*Work task*.
Repeat the listing below in full and exactly, but without its pictures.

*Source material*.
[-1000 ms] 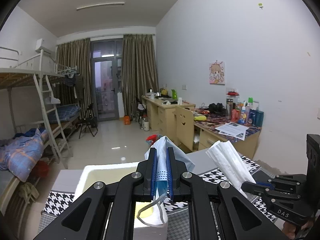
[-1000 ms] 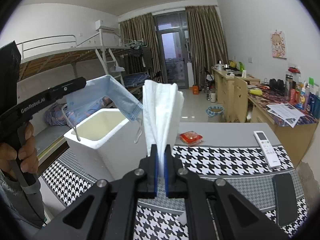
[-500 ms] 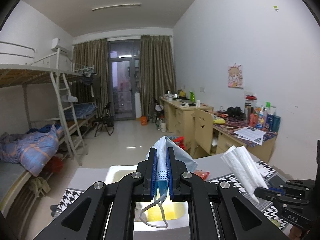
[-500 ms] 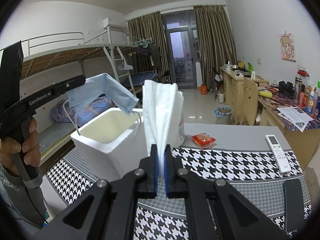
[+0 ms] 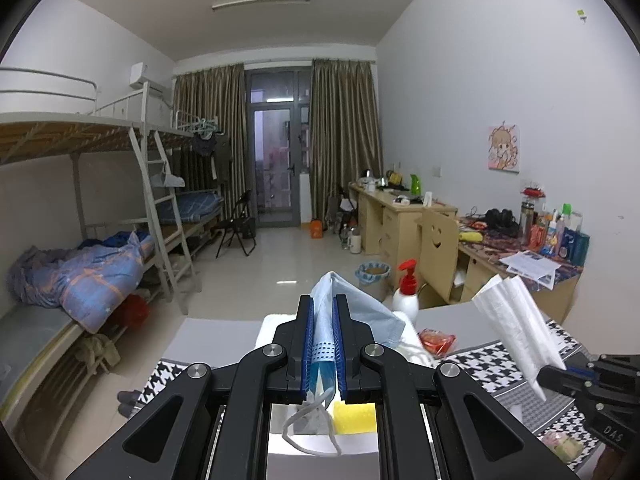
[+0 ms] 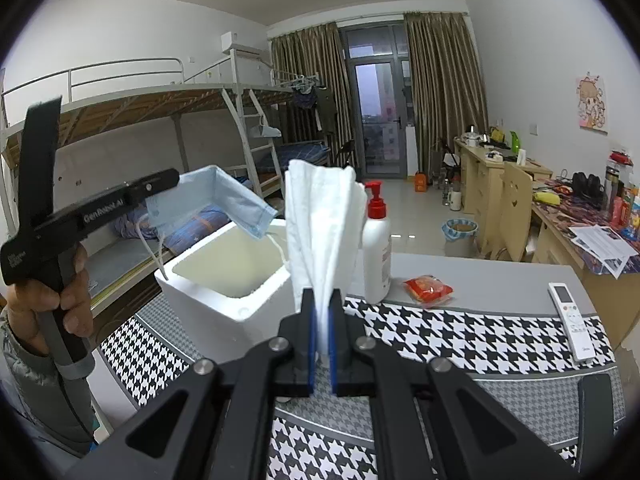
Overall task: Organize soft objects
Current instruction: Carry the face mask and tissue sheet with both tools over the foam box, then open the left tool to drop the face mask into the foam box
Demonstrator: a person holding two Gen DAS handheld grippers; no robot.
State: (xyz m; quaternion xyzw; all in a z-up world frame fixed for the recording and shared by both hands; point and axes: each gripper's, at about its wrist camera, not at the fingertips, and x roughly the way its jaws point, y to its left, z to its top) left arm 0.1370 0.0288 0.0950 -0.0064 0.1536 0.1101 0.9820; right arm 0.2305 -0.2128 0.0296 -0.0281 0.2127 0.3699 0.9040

*Reply to the task*.
[-1000 ms] 
[-1000 ms] 
[-500 ms] 
[-500 ms] 
[+0 ms] 
[+0 ms] 
Overall task: Organize soft objects
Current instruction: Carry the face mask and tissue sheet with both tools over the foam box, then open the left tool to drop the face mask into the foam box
Demonstrator: a person holding two Gen DAS handheld grippers; no robot.
State: (xyz m; quaternion xyzw; all in a z-up world frame fixed for the recording and shared by both hands; point and axes: each gripper's, at about its wrist camera, not at the fingertips, and x roughly the way its jaws point, y to its left, z to its top) left arm 0.1370 0.0288 0.0950 -0.0064 0.1536 0.1101 0.9820; right arm 0.2305 -0.2128 0.0296 -0.0281 0.2127 0.3699 0.9040

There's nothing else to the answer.